(What you have to do)
Every line in the records below that holds the word "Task" is to be copied.

(Data extracts)
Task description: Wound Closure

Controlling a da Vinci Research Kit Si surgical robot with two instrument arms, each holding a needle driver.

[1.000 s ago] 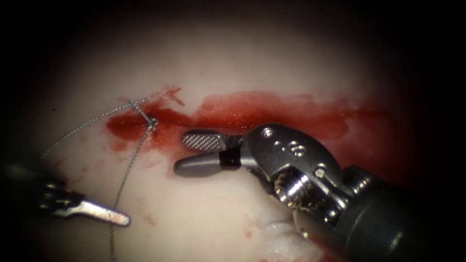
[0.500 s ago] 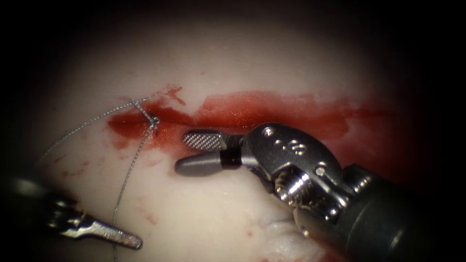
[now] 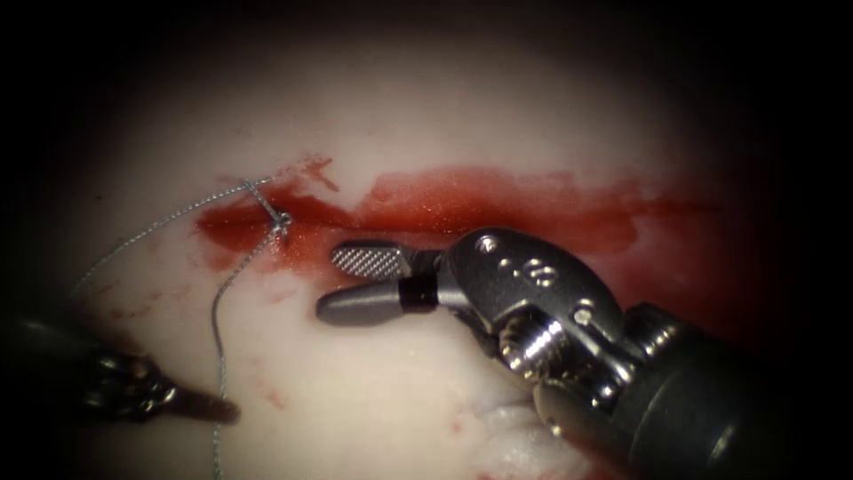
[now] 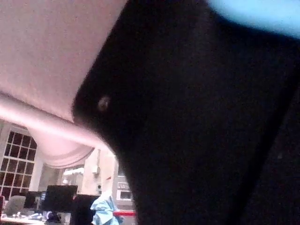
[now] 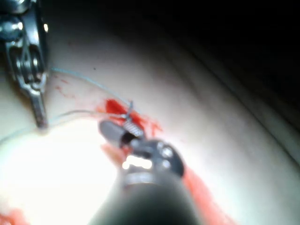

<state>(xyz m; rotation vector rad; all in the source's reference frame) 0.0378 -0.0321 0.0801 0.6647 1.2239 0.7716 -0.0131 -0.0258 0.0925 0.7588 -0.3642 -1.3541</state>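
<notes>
Since a second ago the left pincer has sunk into shadow, jaws together on the thread, which now bows slack below the knot at the cut's left end. Right pincer hovers apart, empty, beside the cut. Needle unseen.

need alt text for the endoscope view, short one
The right pincer, open and holding nothing, sits just below the red-stained cut in the tissue. A knot ties the cut's left end; thread trails down beside the left pincer, jaws shut.
</notes>
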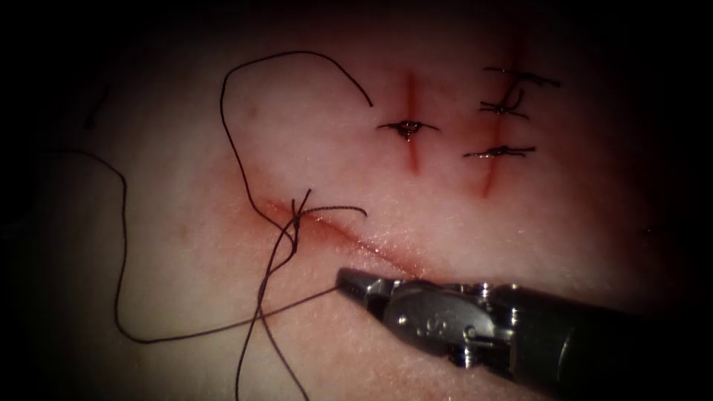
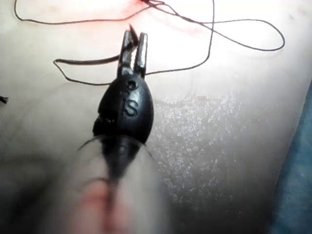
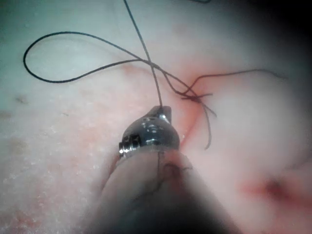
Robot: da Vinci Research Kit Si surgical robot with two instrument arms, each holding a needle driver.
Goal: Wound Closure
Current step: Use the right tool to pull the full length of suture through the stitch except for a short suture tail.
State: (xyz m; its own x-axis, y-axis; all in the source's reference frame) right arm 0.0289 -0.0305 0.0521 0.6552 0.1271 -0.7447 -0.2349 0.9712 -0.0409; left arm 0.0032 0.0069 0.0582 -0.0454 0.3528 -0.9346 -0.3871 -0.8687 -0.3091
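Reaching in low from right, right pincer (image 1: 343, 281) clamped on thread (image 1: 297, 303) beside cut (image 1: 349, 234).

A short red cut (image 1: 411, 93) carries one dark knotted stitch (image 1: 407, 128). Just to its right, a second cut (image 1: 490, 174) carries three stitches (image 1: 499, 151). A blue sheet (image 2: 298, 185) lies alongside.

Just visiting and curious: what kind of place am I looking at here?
Likely a surgical-robot practice bench: a needle driver, the right tool, holds dark thread beside a cut in pork-belly tissue; other cuts carry tied stitches.
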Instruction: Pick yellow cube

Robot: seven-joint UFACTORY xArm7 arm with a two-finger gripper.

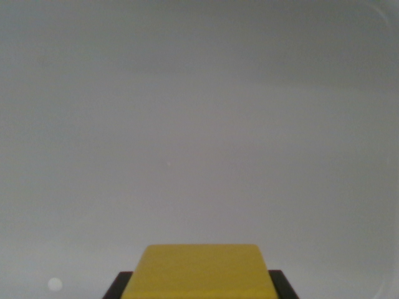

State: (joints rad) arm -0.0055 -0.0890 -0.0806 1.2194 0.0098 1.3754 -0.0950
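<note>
The yellow cube (201, 271) fills the bottom centre of the wrist view; its top face shows and its lower part is cut off by the frame edge. Dark fingers (118, 288) press against its two sides, one on the wrist view's left and one on the right. My gripper (199, 285) is shut on the cube. Behind it lies a blurred, pale grey surface (199, 124).
A faint curved rim (388, 25) runs down the wrist view's right edge from the top right corner, like the edge of a pale tray. A small white spot (55, 284) sits on the surface at the bottom left.
</note>
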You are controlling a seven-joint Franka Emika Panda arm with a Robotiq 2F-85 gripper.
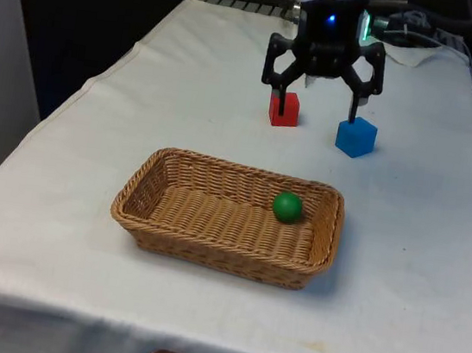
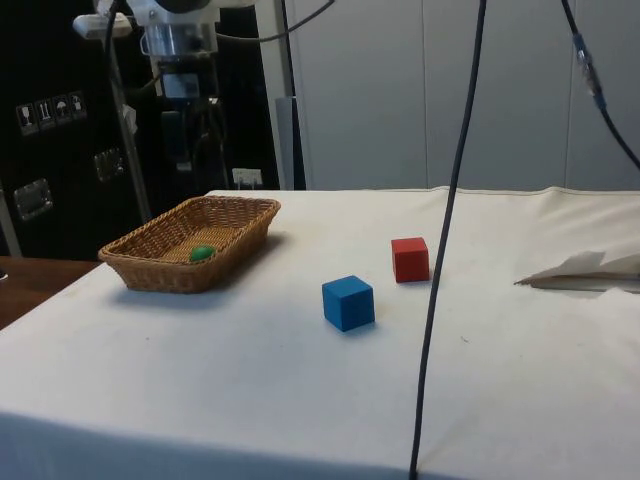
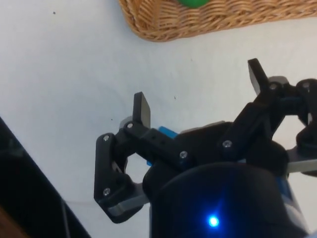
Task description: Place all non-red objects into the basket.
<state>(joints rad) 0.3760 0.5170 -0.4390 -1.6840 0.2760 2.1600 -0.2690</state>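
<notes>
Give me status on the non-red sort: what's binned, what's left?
Done: the green ball lies in the basket. In hand: nothing; the gripper hangs open and empty above the cubes. Left: the blue cube sits on the cloth, outside the basket. The red cube stays where it is.

The oblong tan wicker basket (image 1: pixel 212 226) is rough woven cane. A white cloth (image 1: pixel 417 253) lies matt and faintly creased over the worktop. The blue cube (image 1: pixel 356 137), red cube (image 1: pixel 285 110) and green ball (image 1: pixel 287 207) look smooth and matt.
</notes>
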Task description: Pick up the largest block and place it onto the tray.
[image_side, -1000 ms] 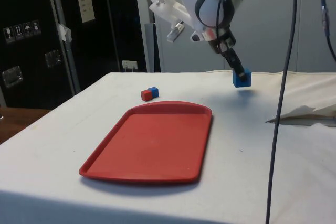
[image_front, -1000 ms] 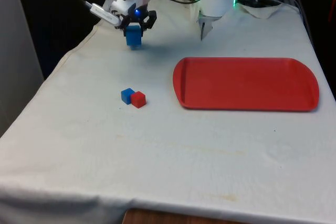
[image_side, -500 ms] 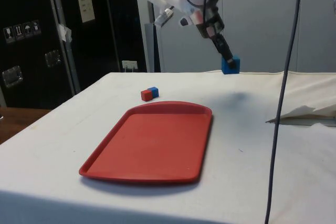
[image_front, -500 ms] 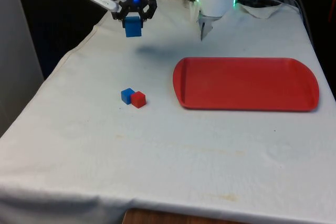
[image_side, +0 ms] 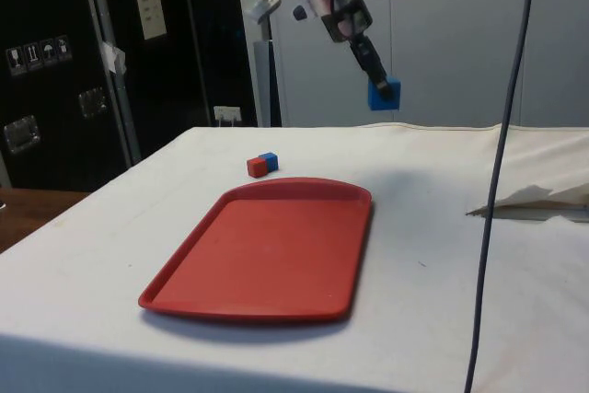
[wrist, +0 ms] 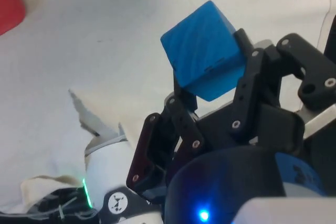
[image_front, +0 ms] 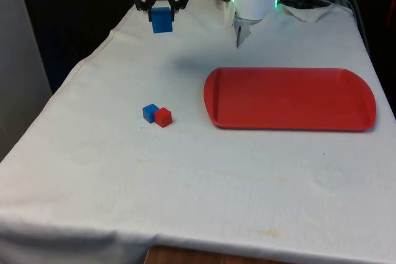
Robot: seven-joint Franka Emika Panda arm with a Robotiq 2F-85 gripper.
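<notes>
A: Large blue block (image_front: 162, 20) — where is it?

B: In the air, high above the counter (image_front: 185, 171), at the far end towards the front view's left. The jaws are closed on it, one finger on each side; the wrist view shows the block (wrist: 205, 51) tilted, a corner pointing away from the gripper (wrist: 210, 90).

A: And from the side?

B: The block (image_side: 384, 94) hangs from the gripper (image_side: 375, 80) well above the cloth, beyond the far end of the red tray (image_side: 267, 250).

A: Is it over the tray?

B: No. In the front view the tray (image_front: 289, 99) lies flat to the front view's right, well apart from the block, and a faint shadow on the cloth sits between them.

A: Anything else on the counter?

B: A small blue cube (image_front: 150, 112) and a small red cube (image_front: 163, 117), touching each other, near the counter's middle and to the left of the tray in the front view. In the side view the pair, red cube (image_side: 256, 167) and blue cube (image_side: 269, 161), rest just past the tray's far edge.
</notes>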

(Response)
Task description: Wound Closure
Task description: Place all non-red objects into the basket.
Task description: Pick up the largest block and place it onto the tray.

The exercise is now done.